Segundo o entendimento do tribunal, embora o DPVAT tenha caráter social e dispense a comprovação de culpa para o pagamento da indenização, essa característica não garante cobertura em qualquer situação. Para os ministros, quando o beneficiário provoca intencionalmente o evento por meio de uma conduta criminosa, deixa de existir o risco segurável que fundamenta o contrato.
A decisão foi baseada na distinção entre culpa e dolo, na aplicação do artigo 762 do Código Civil e no princípio da aleatoriedade dos contratos de seguro.
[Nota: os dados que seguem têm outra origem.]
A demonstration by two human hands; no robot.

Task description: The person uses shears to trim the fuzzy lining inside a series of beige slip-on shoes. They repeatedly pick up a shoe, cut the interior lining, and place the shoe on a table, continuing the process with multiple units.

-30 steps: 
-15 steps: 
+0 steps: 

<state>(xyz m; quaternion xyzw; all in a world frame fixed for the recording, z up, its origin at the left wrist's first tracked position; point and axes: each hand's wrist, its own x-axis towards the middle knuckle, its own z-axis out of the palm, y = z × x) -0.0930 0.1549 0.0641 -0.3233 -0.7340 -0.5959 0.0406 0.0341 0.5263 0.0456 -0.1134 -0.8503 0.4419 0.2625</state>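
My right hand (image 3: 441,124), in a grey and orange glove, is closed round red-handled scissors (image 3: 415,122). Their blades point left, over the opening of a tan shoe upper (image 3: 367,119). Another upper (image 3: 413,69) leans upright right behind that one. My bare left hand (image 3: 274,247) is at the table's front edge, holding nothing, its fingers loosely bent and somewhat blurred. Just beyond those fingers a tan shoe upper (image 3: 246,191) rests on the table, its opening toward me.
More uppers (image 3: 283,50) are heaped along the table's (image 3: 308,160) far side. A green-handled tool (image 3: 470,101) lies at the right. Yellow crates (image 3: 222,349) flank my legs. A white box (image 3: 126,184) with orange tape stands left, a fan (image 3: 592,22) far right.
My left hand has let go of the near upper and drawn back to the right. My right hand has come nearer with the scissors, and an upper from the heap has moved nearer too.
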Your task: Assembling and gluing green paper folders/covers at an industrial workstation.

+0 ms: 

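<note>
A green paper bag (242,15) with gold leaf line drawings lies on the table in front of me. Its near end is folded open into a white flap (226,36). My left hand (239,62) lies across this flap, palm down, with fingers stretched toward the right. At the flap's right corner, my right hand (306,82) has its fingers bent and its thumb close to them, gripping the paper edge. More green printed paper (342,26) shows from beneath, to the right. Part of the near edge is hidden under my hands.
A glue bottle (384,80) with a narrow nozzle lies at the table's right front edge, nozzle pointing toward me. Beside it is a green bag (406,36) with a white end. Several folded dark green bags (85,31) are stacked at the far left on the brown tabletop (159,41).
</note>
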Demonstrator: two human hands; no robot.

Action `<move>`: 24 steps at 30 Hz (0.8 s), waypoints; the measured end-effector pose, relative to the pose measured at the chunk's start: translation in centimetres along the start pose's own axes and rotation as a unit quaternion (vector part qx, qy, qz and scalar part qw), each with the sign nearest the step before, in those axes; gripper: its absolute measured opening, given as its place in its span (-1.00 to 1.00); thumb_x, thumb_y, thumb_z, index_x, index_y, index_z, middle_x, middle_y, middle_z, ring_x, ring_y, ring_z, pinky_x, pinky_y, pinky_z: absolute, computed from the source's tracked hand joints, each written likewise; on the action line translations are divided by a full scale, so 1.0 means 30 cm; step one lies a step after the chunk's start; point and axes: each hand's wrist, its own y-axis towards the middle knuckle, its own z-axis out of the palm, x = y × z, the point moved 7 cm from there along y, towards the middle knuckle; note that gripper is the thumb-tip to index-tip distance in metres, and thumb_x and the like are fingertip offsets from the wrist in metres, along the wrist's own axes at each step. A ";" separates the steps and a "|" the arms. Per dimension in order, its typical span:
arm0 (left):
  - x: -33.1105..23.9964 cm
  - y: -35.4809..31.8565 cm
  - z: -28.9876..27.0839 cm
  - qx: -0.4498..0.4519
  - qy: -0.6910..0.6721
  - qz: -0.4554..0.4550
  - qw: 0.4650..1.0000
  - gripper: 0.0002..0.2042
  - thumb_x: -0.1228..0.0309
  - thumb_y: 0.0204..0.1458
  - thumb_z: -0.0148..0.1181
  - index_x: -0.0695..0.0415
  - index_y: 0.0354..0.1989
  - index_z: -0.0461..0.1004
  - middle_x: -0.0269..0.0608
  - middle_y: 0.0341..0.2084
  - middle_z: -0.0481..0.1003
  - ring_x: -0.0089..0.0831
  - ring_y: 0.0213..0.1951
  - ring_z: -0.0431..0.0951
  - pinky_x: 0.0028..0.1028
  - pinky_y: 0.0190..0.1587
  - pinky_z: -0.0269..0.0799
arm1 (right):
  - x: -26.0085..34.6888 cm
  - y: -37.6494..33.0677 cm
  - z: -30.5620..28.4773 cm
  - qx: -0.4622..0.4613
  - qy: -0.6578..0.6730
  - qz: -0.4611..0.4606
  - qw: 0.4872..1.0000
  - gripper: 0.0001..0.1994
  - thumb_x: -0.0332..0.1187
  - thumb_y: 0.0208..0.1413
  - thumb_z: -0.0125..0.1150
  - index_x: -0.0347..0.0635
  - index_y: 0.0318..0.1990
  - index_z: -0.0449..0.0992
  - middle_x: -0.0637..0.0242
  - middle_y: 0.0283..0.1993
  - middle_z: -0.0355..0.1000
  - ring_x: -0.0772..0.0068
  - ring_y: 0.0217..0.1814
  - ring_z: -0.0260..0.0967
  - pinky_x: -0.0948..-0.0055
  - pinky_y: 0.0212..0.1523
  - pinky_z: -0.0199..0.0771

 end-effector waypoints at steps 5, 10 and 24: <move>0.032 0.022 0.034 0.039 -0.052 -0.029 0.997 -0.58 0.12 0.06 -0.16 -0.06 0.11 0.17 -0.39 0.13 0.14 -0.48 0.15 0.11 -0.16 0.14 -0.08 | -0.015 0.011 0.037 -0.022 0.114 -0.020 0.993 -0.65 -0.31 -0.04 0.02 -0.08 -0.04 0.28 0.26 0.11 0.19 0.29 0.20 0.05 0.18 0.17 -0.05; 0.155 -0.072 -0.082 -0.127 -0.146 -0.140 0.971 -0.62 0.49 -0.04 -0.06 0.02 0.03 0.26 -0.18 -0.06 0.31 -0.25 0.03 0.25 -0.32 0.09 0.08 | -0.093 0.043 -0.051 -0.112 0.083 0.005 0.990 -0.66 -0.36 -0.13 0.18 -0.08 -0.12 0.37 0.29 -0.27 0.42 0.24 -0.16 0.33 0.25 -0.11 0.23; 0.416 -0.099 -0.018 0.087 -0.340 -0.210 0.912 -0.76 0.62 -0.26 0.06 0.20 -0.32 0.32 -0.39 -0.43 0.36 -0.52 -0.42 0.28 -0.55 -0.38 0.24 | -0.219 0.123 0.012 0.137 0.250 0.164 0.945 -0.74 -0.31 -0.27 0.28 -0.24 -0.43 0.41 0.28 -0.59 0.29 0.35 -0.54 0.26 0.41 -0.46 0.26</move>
O artigo prevê que o segurado perde o direito à cobertura quando provoca deliberadamente o sinistro.
O STJ também ressaltou que a finalidade do DPVAT permanece voltada à proteção de vítimas dos riscos comuns do trânsito, como motoristas, passageiros e pedestres, sem afastar a cobertura de terceiros eventualmente atingidos pelo acidente.
O entendimento poderá servir de referência para outros contratos de seguro, como os de automóveis, vida e responsabilidade civil, em casos de agravamento intencional do risco ou de provocação deliberada do sinistro. Segundo a decisão, nessas situações, o segurado pode perder o direito à indenização prevista na apólice.